The input START

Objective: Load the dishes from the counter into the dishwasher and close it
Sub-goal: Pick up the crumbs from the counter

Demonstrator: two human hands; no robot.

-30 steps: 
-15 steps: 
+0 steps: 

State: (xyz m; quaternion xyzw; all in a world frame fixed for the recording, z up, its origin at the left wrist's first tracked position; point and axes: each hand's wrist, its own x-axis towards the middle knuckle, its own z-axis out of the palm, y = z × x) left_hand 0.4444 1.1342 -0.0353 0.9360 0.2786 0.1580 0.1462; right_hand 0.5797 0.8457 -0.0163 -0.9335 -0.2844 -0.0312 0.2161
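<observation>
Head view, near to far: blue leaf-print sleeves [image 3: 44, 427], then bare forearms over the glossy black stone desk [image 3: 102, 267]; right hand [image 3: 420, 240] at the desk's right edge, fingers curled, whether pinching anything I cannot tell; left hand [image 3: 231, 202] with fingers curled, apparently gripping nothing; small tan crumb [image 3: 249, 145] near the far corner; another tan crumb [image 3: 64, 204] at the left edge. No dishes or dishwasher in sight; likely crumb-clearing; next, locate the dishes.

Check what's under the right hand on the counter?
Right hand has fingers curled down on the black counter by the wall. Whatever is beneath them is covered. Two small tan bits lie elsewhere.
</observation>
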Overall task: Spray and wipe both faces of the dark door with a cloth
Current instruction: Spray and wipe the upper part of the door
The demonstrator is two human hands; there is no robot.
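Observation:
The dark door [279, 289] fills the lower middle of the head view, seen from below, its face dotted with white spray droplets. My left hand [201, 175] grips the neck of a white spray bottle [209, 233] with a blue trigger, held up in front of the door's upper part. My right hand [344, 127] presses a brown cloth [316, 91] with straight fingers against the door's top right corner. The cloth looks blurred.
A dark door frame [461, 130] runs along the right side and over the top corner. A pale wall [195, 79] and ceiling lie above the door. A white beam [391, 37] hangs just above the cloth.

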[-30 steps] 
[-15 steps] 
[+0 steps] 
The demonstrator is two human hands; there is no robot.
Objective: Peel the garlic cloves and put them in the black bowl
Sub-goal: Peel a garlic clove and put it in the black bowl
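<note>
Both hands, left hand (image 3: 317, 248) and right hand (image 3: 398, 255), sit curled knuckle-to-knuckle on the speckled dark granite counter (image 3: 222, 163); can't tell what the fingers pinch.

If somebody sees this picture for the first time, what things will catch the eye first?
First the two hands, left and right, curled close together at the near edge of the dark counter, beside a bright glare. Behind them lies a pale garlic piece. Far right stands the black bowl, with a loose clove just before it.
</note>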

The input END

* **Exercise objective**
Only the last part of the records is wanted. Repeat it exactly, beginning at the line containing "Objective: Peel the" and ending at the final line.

* **Result for this exercise**
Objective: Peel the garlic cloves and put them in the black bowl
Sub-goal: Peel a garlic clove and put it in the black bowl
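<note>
Both hands, left hand (image 3: 317, 248) and right hand (image 3: 398, 255), sit curled knuckle-to-knuckle on the speckled dark granite counter (image 3: 222, 163); can't tell what the fingers pinch.

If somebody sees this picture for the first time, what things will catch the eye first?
First the two hands, left and right, curled close together at the near edge of the dark counter, beside a bright glare. Behind them lies a pale garlic piece. Far right stands the black bowl, with a loose clove just before it.
</note>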

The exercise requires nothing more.